More than 30 years after a woman was violently killed by the “Smiley Face Killer,” Riverside County investigators are close to a breakthrough in identifying her, but are seeking the public's help.
The serial killer, whose name is Keith Hunter Jesperson, boasted of killing the woman and seven other female victims in the early 1990s, sending letters to the press about his exploits that he signed with a smiling face.
He referred to the woman he killed in Riverside as “Claudia,” but investigators have never been able to confirm her identity, according to the Riverside County District Attorney's Office.
“Our goal is to identify this victim and provide closure to his family, wherever they are,” Dist. Attorney. Mike Hestrin said in a statement. “We are hopeful that someone who hears any of these details remembers something that can help us reunite this woman with the family who may have been searching for her for more than three decades.”
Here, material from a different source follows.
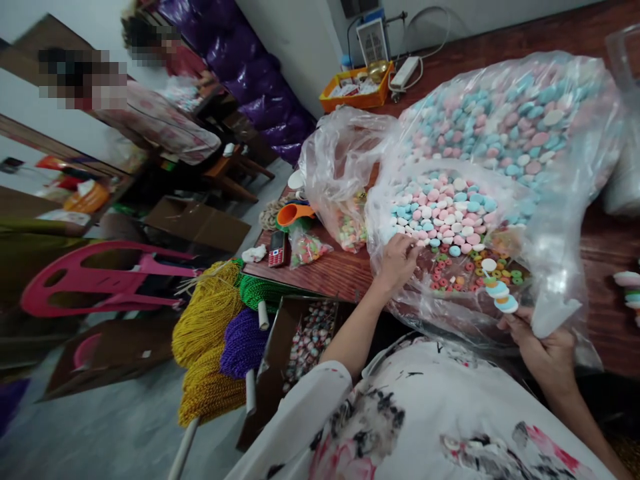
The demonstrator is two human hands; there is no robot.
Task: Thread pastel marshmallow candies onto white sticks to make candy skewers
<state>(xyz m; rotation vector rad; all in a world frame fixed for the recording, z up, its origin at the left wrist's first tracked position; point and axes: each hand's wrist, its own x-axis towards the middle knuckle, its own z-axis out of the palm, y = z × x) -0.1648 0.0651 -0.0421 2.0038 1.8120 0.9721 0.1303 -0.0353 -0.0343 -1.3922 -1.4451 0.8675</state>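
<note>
Pinches a strand of discs [499, 291] in right hand [543, 345], near right.
Shows white, pale blue and orange, stacked; has left hand [397, 262] at pastel pieces [450, 210], cannot tell if grasping.

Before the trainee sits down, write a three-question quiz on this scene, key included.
1. Multiple choice: what colour is the scoop behind the keypad phone: (a) purple, (b) orange or (c) white?
2. True or false: the left hand is nearer to the loose pastel discs than to the keypad phone.
3. Fill in: the short row of coloured pieces is held in the ____.

Key: 1. (b). 2. True. 3. right hand.
</note>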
Jesperson has been detained since 1995 and pleaded guilty to the murder of Jane Doe in 2010, according to authorities. In his confession, Jesperson said he met the victim in August 1992 at a brake check area along Highway 15 south of Victorville.
Jesperson had been working as a long-haul truck driver. The woman hitchhiked with him, saying she was going to Los Angeles, but Jesperson was heading southeast toward Arizona on his truck route.
He drove her south to Cabazon and then to a rest stop in the Coachella Valley, where Jesperson killed her in his truck after a dispute over money, he said. He then drove seven miles north of Blythe on Highway 95 and dumped the woman's body on the side of the road. Her remains were discovered on August 30, 1992.
Jesperson described the woman as being in her 20s, approximately 5 feet 6 inches and 140 to 150 pounds. She had shaggy blonde hair and a tattoo of two dots on the left side of the thumb of her right hand. She was wearing a T-shirt with the image of a motorcycle when her body was found.
Forensic investigators using DNA evidence and genealogists determined that the woman's biological father, now dead, came from Cameron County in Texas. Her mother remains unidentified, but she could have been from Louisiana or southeast Texas. Investigators contacted several people they believe are half-siblings of the woman, although they were told they were unaware of her and could not identify her.